Your job is to return every line in the data holding the string "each".
[Information shown]
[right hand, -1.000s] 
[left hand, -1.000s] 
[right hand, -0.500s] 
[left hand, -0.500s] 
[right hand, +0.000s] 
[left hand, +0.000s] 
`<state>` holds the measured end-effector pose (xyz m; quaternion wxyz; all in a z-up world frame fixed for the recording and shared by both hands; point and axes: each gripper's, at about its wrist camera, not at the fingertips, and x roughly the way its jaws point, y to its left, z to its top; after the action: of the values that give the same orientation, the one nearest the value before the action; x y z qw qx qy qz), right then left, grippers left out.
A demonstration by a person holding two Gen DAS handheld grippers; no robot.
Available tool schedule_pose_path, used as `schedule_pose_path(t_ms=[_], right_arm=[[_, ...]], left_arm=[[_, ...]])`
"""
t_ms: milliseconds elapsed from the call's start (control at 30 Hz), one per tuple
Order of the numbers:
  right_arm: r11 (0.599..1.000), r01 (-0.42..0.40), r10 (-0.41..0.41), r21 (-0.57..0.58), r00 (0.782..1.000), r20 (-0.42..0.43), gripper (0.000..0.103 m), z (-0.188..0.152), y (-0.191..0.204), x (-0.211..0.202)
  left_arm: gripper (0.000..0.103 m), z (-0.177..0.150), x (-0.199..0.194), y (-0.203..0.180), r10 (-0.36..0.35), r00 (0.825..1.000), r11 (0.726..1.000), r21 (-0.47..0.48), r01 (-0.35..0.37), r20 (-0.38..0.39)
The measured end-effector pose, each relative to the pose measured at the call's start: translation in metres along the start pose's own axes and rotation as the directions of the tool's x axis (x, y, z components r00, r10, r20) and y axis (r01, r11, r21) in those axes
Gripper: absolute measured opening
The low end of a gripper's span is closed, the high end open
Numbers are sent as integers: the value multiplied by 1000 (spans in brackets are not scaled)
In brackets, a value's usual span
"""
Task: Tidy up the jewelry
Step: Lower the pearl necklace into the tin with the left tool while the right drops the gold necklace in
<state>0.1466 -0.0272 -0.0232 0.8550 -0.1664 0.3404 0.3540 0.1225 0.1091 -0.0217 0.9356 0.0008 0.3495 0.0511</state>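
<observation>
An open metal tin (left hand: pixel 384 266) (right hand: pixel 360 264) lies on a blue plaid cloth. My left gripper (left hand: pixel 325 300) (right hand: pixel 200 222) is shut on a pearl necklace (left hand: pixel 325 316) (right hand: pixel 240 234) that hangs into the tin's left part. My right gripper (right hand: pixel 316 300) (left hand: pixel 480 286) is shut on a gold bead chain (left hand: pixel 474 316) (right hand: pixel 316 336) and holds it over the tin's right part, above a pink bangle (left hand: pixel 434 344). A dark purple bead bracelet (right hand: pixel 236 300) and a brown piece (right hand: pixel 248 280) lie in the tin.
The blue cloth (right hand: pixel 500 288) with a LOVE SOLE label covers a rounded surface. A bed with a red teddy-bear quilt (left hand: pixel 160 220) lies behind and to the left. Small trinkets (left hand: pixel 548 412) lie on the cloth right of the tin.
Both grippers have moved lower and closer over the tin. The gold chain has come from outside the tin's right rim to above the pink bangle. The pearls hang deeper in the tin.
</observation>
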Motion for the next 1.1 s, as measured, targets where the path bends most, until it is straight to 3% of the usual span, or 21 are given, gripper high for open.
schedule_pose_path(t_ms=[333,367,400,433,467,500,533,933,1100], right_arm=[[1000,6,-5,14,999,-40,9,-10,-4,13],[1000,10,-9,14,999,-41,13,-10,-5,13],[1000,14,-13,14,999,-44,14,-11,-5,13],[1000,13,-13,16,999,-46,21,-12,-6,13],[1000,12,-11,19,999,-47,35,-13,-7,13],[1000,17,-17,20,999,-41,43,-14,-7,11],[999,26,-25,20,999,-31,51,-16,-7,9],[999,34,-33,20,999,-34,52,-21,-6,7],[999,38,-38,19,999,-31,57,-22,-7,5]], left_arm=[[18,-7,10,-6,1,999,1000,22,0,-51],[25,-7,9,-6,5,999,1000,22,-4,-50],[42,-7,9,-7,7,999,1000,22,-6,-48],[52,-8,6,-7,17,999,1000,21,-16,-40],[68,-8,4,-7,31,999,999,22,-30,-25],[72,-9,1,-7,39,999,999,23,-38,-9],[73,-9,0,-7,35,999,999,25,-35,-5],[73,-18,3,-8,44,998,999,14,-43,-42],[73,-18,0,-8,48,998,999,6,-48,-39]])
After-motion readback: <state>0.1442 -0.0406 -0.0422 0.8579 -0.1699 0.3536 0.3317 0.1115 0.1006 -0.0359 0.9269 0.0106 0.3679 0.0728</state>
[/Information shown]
**Problem solution**
`<state>` holds the measured end-effector pose (xyz m; quaternion wxyz; all in a z-up world frame fixed for the recording and shared by both hands; point and axes: each gripper's, at about its wrist camera, not at the fingertips, and x roughly the way its jaws point, y to its left, z to its top; after the action: of the values that give the same orientation, the one nearest the value before the action; x y z qw qx qy qz), right then left, grippers left out.
The measured end-effector pose, each relative to the pose measured at the call's start: translation in metres along the start pose's own axes and rotation as the directions of the tool's x axis (x, y, z components r00, r10, r20) and y axis (r01, r11, r21) in those axes

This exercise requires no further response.